→ EXERCISE
Look through the data below for the string "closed", and copy every line where it turns up.
START RECORDS PROVIDED
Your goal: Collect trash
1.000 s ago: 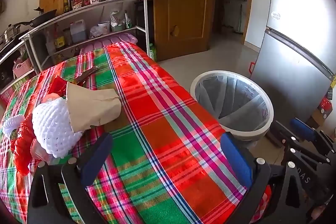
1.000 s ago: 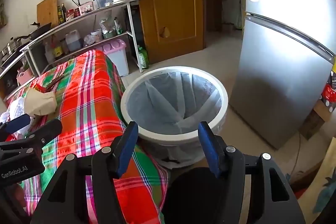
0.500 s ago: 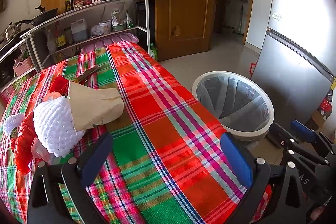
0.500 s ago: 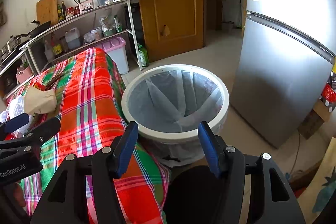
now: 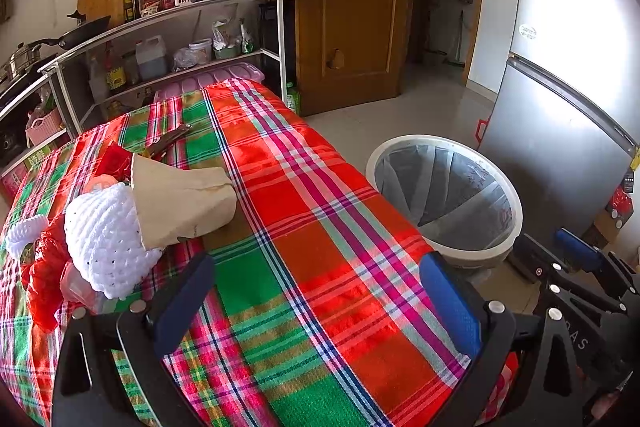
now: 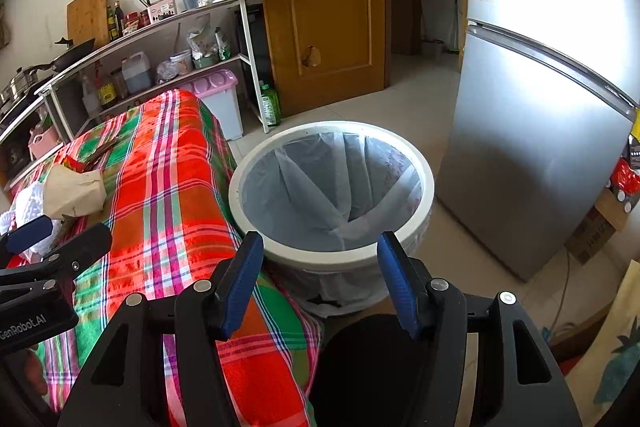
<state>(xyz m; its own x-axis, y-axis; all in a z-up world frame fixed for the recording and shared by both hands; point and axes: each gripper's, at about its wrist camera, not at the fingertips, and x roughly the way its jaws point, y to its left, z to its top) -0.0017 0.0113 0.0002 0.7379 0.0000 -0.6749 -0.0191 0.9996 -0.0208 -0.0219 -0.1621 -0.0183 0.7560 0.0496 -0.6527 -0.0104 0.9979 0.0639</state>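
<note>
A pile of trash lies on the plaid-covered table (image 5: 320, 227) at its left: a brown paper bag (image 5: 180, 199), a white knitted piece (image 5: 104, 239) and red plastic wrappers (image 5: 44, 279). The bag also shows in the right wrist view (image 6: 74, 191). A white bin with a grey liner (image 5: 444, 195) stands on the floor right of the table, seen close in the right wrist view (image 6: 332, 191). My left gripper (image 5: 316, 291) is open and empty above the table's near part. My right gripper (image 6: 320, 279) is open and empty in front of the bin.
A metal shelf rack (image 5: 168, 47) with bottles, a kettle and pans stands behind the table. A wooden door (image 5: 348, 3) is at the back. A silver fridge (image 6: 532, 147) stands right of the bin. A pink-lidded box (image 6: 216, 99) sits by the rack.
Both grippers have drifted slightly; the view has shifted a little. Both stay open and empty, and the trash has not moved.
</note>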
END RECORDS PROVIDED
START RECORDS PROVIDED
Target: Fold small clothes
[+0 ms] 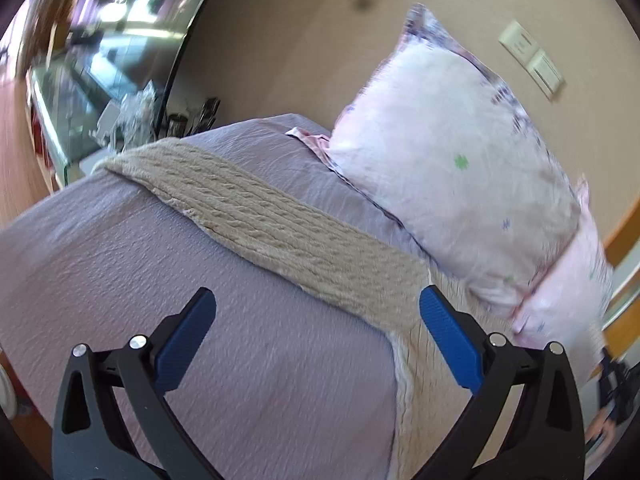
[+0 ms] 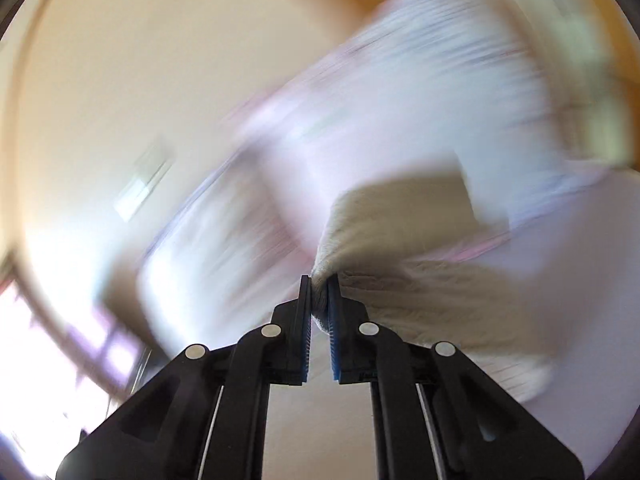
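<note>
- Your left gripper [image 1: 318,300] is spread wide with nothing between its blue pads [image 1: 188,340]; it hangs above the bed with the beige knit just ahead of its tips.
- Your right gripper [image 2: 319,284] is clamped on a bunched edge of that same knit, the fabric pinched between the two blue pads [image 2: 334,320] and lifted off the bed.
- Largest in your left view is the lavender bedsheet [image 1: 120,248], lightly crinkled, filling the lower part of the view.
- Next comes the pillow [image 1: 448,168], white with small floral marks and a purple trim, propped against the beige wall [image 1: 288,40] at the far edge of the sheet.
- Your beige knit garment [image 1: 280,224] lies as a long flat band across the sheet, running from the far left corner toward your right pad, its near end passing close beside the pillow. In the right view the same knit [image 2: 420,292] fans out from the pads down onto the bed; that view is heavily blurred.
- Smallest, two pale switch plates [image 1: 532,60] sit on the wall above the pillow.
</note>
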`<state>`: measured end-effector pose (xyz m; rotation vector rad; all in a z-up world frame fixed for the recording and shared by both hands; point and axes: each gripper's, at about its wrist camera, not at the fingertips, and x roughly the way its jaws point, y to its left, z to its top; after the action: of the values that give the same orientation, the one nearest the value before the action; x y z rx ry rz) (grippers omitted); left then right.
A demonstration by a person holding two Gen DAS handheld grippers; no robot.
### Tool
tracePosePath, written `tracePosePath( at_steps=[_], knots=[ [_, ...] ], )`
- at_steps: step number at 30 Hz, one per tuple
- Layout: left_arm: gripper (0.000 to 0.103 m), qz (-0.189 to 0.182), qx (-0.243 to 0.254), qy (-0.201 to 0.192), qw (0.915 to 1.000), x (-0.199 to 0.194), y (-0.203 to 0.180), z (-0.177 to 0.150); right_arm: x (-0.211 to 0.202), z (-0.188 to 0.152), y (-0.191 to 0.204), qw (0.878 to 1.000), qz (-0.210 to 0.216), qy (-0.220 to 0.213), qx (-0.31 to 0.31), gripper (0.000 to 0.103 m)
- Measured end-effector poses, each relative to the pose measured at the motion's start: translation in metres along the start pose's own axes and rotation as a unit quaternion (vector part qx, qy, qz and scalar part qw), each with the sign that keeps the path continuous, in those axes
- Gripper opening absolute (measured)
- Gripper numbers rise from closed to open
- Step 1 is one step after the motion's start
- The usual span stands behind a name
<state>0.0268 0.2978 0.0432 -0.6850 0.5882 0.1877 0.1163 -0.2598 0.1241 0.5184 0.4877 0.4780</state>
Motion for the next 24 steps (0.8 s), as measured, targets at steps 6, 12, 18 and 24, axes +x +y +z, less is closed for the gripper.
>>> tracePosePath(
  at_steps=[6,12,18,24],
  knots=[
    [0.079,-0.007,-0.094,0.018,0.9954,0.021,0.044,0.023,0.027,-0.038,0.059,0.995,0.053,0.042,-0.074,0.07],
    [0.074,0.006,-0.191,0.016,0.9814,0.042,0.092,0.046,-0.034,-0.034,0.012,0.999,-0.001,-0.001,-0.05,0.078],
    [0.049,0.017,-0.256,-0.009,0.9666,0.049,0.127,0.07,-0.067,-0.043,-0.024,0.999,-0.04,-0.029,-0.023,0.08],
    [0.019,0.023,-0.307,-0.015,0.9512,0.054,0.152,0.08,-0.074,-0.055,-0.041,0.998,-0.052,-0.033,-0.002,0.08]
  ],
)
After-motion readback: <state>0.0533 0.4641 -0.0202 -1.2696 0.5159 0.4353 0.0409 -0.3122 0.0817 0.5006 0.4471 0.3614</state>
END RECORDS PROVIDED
→ ANSWER BOX
- Gripper numbers rise from closed to open
Motion for the next 24 steps (0.8 s), as measured, targets at steps 6, 12, 18 and 24, axes +x +y +z, less is closed for the gripper.

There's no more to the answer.